SCOTUS Must Act on ‘Independent State Legislature’ Theory

Jhis term on the Supreme Court has been momentous, but the next could be just as important, if not more so. On Thursday, the very last day of this term, the Court granted review in the most potentially significant case it will hear, one that stems from a congressional constituency dispute, but with impacts far beyond its specificities.

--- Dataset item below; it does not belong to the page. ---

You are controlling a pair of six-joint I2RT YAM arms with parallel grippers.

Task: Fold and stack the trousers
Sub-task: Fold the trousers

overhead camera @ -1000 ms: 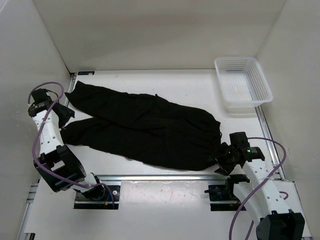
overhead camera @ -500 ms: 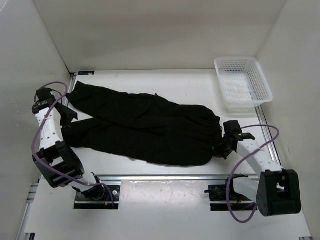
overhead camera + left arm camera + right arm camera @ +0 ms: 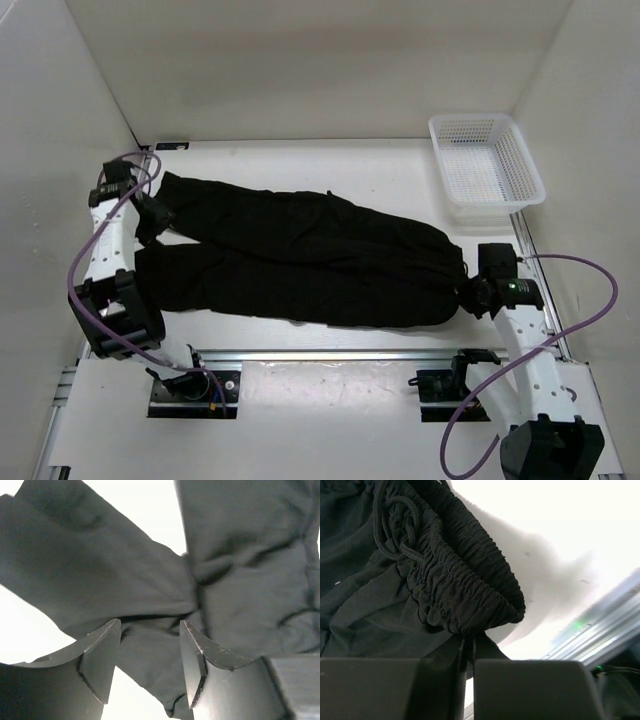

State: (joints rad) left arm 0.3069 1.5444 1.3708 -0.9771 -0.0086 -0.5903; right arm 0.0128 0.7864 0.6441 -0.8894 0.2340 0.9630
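Pulled taut since a second ago: trousers (image 3: 310, 260) now straighter and longer across mid-table (image 3: 330, 170), waist end shifted right, leg ends shifted back-left. Pinched tight at elastic waistband (image 3: 470, 585) by right gripper (image 3: 468, 293). Clamped half-wide on bunched cloth near leg ends by left gripper (image 3: 150, 650). Held at opposite ends, presumably to flatten wrinkles before first fold. Not yet folded.

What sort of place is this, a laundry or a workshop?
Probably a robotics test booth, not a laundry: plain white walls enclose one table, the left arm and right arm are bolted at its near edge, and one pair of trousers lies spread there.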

In Moore v. Harper, Republican loyalists are challenging the North Carolina Supreme Court’s decision to invalidate (and replace) congressional district lines drawn by the state’s Republican-controlled legislature, after that court found that the legislature had violated the state constitution’s prohibitions on excessive partisanship in district line- drawing. The case is significant enough on its own, because the partisan gerrymandering of the United States House of Representatives is in itself a huge problem. But the case is even more important because of the so-called Independent-State-Legislature (ISL) theory, which Republicans are using to challenge the actions of the North Carolina Supreme Court. If passed by the judges, the notion of ISL could be used to seriously undermine the 2024 elections.

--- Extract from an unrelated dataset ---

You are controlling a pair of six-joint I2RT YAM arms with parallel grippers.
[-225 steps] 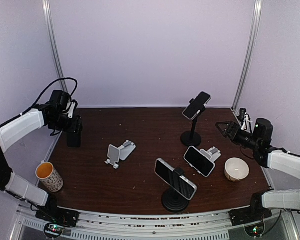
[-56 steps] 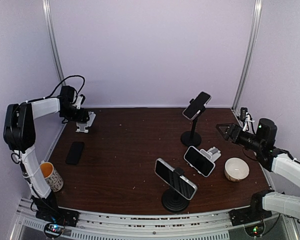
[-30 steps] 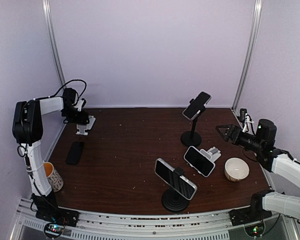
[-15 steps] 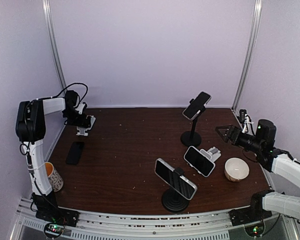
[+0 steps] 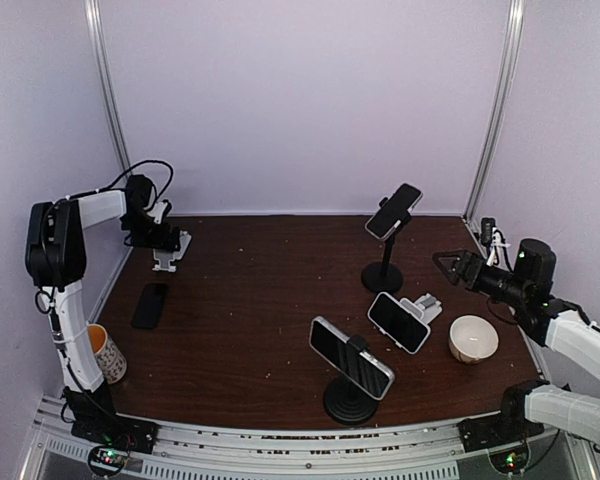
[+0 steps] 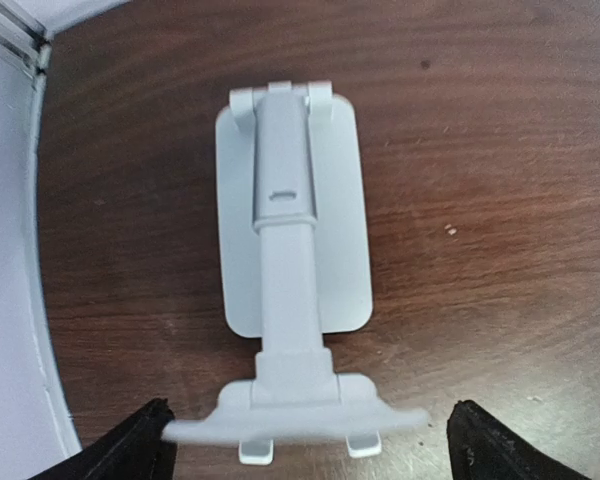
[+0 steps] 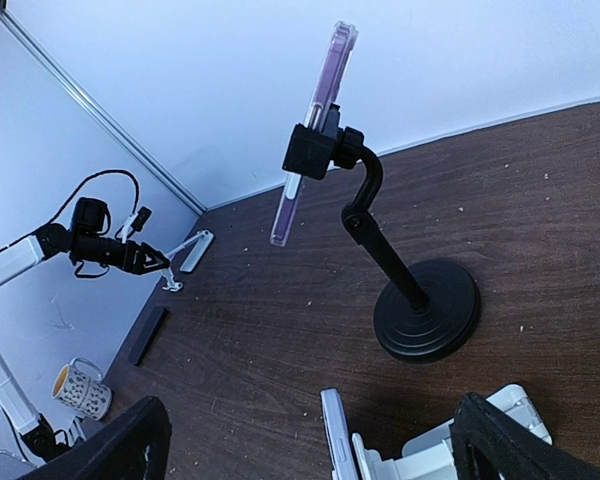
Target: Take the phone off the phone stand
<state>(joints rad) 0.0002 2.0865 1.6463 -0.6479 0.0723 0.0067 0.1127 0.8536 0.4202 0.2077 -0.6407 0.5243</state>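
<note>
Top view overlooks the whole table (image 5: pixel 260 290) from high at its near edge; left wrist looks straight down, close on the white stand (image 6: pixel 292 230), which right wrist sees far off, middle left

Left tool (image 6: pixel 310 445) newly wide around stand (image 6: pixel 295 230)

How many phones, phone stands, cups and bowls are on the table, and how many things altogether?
Phones: 4
Phone stands: 4
Cups: 1
Bowls: 1
Total: 10
</note>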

The ISL theory, whose modern resurrection emanates mainly from the reflections of three concurring judges in the (very) famous Bush versus Gore 2000 ruling, posits that because the United States Constitution refers to state legislatures in the regulation of congressional (in Article I) and presidential (in Article II) contests, those legislatures are free from the application by state courts of state constitutional limits when regulating federal elections.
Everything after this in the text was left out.